Mirando no passado, Freyne curiosamente acertou no futuro. O filme provoca inúmeras reflexões e associações possíveis com o momento que estamos vivendo. Desde seu lançamento, o mundo passou por movimentos populistas que agiram como hordas raivosas, caçando minorias vulneráveis. Um cenário pandêmico levou a milhares de mortes. O mundo que conhecíamos teve dificuldade de sobreviver. Agora, sua reconstrução depende da superação de desconfianças, e da volta à convivência daqueles contaminados pela "raiva". O papel dos atores jurídicos pode ser retomar as funções já conhecida de um sistema de justiça, por mais precárias que elas sejam, ou apostar na ruptura para construir um novo arranjo, em que eles tenham mais poder. O risco é, nesse processo, acabar destruindo o país.

3) Qual democracia?
Depois dessa minha reflexão sobre distopias, alguém pode inverter a chave de interpretação dessa coluna: ao invés de sonho irrealizável, minha concepção de concertação democrática seria na verdade um pessimismo acomodado que tenta salvar a todo custo um sistema falido. Preciso combater esse outro extremo, para calibrar bem o que estou tentando dizer.

Ainda acredito nos projetos de democracia deliberativa, nos quais tentamos construir instituições abertas ao controle racional e à participação popular. Nela devem prevalecer, tanto quanto possível, os melhores argumentos para as tomadas de decisão. Esse projeto sofre essas duas linhas de objeção[5].

A primeira objeção é justamente que ele se trata de um sonho irrealizável. Certamente, existem dificuldades práticas para melhorar o desempenho deliberativo das instituições, como déficits cognitivos e motivacionais dos atores que as compõem. Há um forte irracionalismo, uma disputa de paixões no debate público. Ainda assim, acredito que essas dificuldades podem ser enfrentadas, como têm demonstrado algumas pesquisas após a guinada empírica do deliberacionismo.
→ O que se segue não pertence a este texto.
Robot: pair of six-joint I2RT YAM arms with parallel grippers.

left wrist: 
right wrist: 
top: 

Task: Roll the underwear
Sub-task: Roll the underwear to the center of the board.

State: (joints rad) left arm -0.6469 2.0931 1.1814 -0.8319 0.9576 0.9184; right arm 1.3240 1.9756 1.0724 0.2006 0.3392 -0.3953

A segunda objeção, mais complexa, acusa o projeto deliberativo de ser um pessimismo acomodado. Ao defender esse tipo de reforma, ele acaba naturalizando o arranjo atual, sufocando demandas que não são reconhecidas no discurso da ordem vigente. Arranjos alternativos não são apenas possíveis, mas necessários. Muitas vezes, só rupturas podem dar voz aqueles que são subalternizados. Embora reconheça a legitimidade dessa crítica, não consigo vê-la como incompatível com o projeto deliberativo. Ele precisa ser continuamente aperfeiçoado para corrigir assimetrias no poder, para incluir e para não naturalizar uma visão particular de mundo como se ela fosse a própria racionalidade. Isso é um projeto a ser construído a partir das instituições, não havendo garantias de que sua destruição corrigirá os problemas a serem combatidos. Portanto, até o presente momento, não consigo visualizar um modelo alternativo de democracia suficientemente consolidado, embora reconheça o valor da chamada visão “agonista” para repensar o deliberacionismo.

Trazendo o debate sobre modelos teóricos de volta para nossa realidade, defendo que a concertação democrática não é um sonho irrealizável, tampouco uma acomodação fatalista. Trata-se de uma tarefa em nosso horizonte de ação, necessária para conter a erosão institucional que avança cada vez mais. Há muito a ser buscado e disputado politicamente. Mas isso começa por uma repactuação dos limites jurídicos dessa disputa.

[2] Atribuída a diferentes autores, como Mark Tushnet e Steve Levistky.

[3] Aí já não se fala em adversário.

[4] Sobre esse artigo de Toffoli, vejam-se as críticas de Juan Arias.

[5] Sobre as críticas ao modelo deliberativo e sua capacidade de gerar ou não emancipação, veja-se o interessante debate entre Ricardo Fabrino Mendonça e Luis Felipe Miguel.